> [What to do]: Set down, please, without alteration, the lines of the entries below from the first through the one containing "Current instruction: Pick".
START Data listing
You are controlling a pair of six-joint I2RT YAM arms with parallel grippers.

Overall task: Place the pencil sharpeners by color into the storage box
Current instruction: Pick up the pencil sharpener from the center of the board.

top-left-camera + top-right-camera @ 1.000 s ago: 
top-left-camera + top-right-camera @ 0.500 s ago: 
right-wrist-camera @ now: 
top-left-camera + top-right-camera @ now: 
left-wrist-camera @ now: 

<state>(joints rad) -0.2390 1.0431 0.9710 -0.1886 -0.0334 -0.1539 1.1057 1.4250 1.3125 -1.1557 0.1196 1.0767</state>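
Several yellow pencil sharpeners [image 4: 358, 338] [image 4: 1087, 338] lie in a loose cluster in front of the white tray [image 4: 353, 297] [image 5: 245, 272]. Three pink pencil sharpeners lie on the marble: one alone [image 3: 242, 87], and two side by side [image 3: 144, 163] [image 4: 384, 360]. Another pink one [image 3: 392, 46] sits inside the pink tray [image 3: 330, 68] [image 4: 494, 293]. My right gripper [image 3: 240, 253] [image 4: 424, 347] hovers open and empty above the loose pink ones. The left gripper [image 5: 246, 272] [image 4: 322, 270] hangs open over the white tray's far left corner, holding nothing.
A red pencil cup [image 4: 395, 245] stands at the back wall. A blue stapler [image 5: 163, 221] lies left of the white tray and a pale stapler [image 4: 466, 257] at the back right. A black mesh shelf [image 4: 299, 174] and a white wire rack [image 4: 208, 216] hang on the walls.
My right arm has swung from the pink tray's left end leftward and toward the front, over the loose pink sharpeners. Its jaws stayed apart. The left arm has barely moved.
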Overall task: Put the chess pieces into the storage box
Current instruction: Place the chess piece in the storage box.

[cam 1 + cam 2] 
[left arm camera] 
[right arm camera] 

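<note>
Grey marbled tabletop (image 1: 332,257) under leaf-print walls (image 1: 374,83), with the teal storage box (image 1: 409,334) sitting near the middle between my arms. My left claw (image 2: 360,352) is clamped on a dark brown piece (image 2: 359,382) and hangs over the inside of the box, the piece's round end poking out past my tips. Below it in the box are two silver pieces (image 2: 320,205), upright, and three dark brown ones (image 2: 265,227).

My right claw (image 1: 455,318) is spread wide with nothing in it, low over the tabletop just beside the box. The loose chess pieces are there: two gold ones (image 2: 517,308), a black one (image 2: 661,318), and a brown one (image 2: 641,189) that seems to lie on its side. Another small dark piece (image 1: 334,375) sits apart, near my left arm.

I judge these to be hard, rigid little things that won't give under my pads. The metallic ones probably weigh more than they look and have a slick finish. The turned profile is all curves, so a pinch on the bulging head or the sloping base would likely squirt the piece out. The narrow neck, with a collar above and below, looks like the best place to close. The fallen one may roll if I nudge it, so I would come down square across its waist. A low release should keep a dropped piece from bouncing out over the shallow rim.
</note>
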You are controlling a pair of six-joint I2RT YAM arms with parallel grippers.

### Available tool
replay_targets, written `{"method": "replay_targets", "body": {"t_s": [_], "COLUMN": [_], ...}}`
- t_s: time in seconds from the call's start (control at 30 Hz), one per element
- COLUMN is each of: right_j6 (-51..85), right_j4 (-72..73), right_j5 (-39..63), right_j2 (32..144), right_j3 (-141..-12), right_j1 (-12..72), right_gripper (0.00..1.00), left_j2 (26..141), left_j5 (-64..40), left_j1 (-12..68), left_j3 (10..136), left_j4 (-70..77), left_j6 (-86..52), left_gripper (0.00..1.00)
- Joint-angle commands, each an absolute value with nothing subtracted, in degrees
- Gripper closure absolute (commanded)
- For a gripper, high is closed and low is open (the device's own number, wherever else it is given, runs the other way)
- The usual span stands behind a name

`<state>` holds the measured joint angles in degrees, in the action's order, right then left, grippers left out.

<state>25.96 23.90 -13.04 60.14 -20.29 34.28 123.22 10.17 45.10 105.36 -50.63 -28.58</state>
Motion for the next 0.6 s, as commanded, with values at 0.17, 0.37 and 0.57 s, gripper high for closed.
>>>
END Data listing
> [Solution for this exercise]:
You are controlling a pair of six-joint I2RT YAM arms with parallel grippers.

Overall task: Place the pencil sharpeners by color into the storage box
Current instruction: Pick up the pencil sharpener from the center of the board.

The exercise has been fully completed.